### PROVIDED MATERIAL ###
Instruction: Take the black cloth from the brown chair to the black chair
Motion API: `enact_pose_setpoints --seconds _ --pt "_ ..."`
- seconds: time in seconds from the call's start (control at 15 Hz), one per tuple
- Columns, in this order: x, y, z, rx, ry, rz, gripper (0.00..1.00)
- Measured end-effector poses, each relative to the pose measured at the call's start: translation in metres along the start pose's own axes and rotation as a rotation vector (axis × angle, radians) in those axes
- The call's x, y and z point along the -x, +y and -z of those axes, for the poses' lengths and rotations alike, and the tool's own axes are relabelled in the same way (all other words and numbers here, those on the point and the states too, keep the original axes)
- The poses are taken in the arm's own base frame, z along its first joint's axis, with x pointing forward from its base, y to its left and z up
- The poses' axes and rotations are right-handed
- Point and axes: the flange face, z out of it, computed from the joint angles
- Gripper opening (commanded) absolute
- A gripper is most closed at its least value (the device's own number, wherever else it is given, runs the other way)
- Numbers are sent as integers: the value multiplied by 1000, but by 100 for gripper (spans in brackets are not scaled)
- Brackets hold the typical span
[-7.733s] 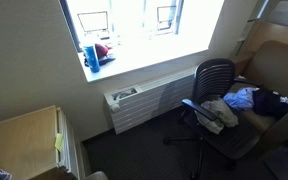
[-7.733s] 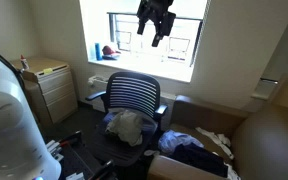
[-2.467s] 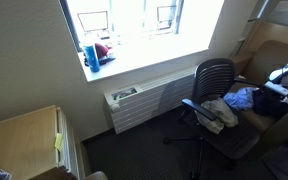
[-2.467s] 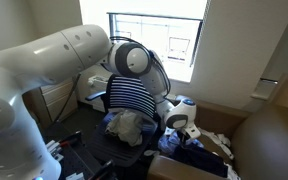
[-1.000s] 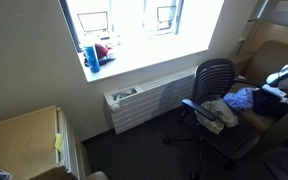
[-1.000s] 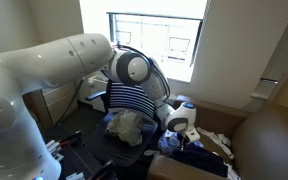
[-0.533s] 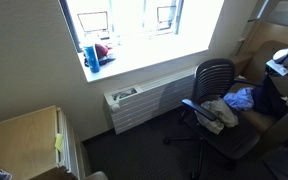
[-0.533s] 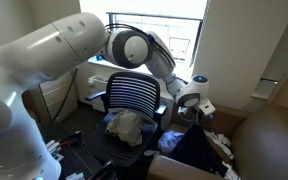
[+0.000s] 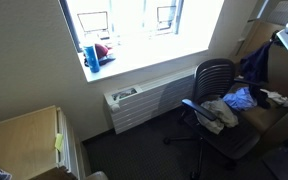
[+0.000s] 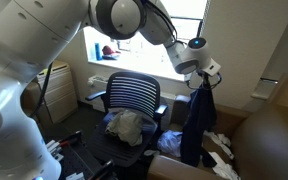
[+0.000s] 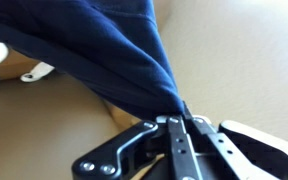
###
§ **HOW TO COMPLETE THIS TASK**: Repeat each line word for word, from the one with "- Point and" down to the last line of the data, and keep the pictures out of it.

§ **SOLUTION TO THE EXERCISE**:
- Point and axes: the flange face, z out of it, computed from the joint angles
- Gripper opening (commanded) absolute
- A gripper is most closed at its least value (the device's own number, wherever else it is given, runs the other way)
- Numbers are sent as integers: the value multiplied by 1000, but by 100 for gripper (spans in brackets are not scaled)
- Brackets hold the typical span
[-7.733s] 
[-7.733s] 
[-2.467s] 
[-2.467s] 
[-1.000s] 
[-1.000s] 
[-0.533s] 
[-0.533s] 
[+0.000s] 
[+0.000s] 
[+0.000s] 

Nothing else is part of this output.